Over a decade, a Clifton Springs resident has built his chicken coop business into a million-dollar operation

CLIFTON SPRINGS — Matt DuBoise’s love of chickens began in fifth grade when his teacher let a handful of students each take six chicks they had hatched home and care for them before bringing them back to class.

DuBoise, who was one of the students chosen, was the only one who returned to school with all six chicks healthy and thriving.

“That was when I knew I wanted to raise chickens when I got older,” he said.

While the lesson sparked his interest in raising chickens, the Clifton Springs resident did not know it would lead to a successful business venture.

DuBoise is the president of Carolina Coops, which designs and builds chicken coops. The business is a division of DuBoise Enterprises Inc.

The coops are handcrafted with premium materials, and can be prefabricated or custom designed. The business also sells coop accessories.

Carolina Coops has a dozen employees. DuBoise’s partner, Gnon Choi, is the company’s executive administrator.

Since its inception, it has continued to grow. Carolina Coops has doubled its revenues every year and two years ago hit the $1 million mark in sales. Revenues this year are expected to hit near $1.7 million.

The business began in 2009 in North Carolina, where DuBoise was living at the time.

DuBoise had not planned to start a chicken coop business and had been working as an exterminator for some 15 years.

Restless with the slow pace of work during the economic recession of 2008, he began building a chicken coop for two chickens he was raising at his home. He used recycled wood and other materials he came across to build the structure.

Pleased with the job, DuBoise posted the coop for sale on Craigslist to see if there was any interest.

There was. The structure sold in half an hour. He built another coop, which sold for even more. Eventually he had orders weekly.

To DuBoise — who had always wanted to be an entrepreneur — it felt like winning the lottery.

“I’d always wanted to make something that people love so much they wanted to buy it,” he said.

DuBoise was surprised at the number of people who had backyard chickens.

“I had no idea I was starting to do something that was going to be so cool,” he said, adding that fresh eggs taste much better than store-bought ones.
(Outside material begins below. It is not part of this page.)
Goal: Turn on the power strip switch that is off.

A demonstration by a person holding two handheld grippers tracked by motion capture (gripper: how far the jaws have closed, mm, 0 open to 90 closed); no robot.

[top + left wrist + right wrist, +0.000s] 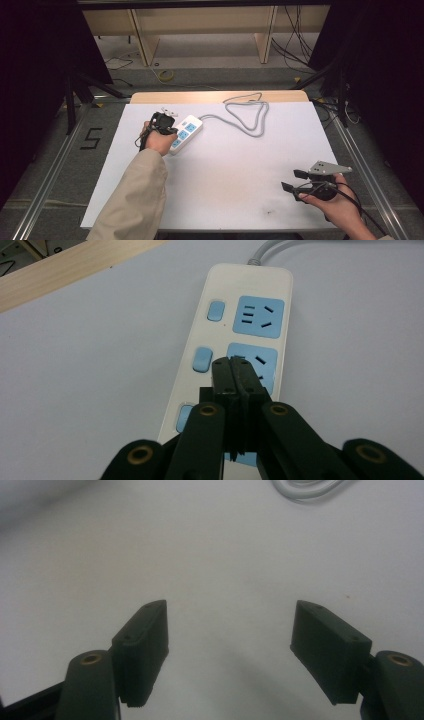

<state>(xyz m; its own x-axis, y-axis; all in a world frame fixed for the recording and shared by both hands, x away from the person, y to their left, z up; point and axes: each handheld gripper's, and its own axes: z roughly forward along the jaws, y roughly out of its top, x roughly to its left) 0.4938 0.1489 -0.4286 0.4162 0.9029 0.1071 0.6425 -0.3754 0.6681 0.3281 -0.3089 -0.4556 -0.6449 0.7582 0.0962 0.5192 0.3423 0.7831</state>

DuBoise already had a background in woodworking, but he worked with a chicken expert in North Carolina and watched YouTube videos to continue to develop his skill.

He also listened to his customers. He enjoys taking their ideas and turning them into viable designs.

A recent coop made for a customer in Alabama, for example, included hand-cut cedar shake roofing, arched windows, reclaimed barnwood and a style that complemented the customer’s custom-built home on the property.

DuBoise and Choi moved back to the area in 2012 and continued to grow Carolina Coops.

It was first housed in a building in Shortsville, but DuBoise purchased the current building in Clifton Springs and moved the business there about 1-1/2 years ago.

Carolina Coops can ship to anywhere in the world. The business has had customers in every state, including Alaska and Hawaii, as well as in Canada and Europe.

The coops weigh around 1,000 pounds, and models range in price from $1,750 to $4,995. Rates for custom coops vary, as do shipping charges.

All the coops have the company’s signature deep litter bed system, which composts waste and greatly reduces the amount of times one has to clean it out.

Carolina Coops also gives back to the community. The business works with Phelps-Clifton Springs Central School District on a chicken hatching program for elementary students and has also built a coop for a boy through the Make- A-Wish Foundation.

The key to the company’s success comes from its superior customer service, quality construction and variety of options available, DuBoise said.

“We have a coop for every budget and every backyard,” he says.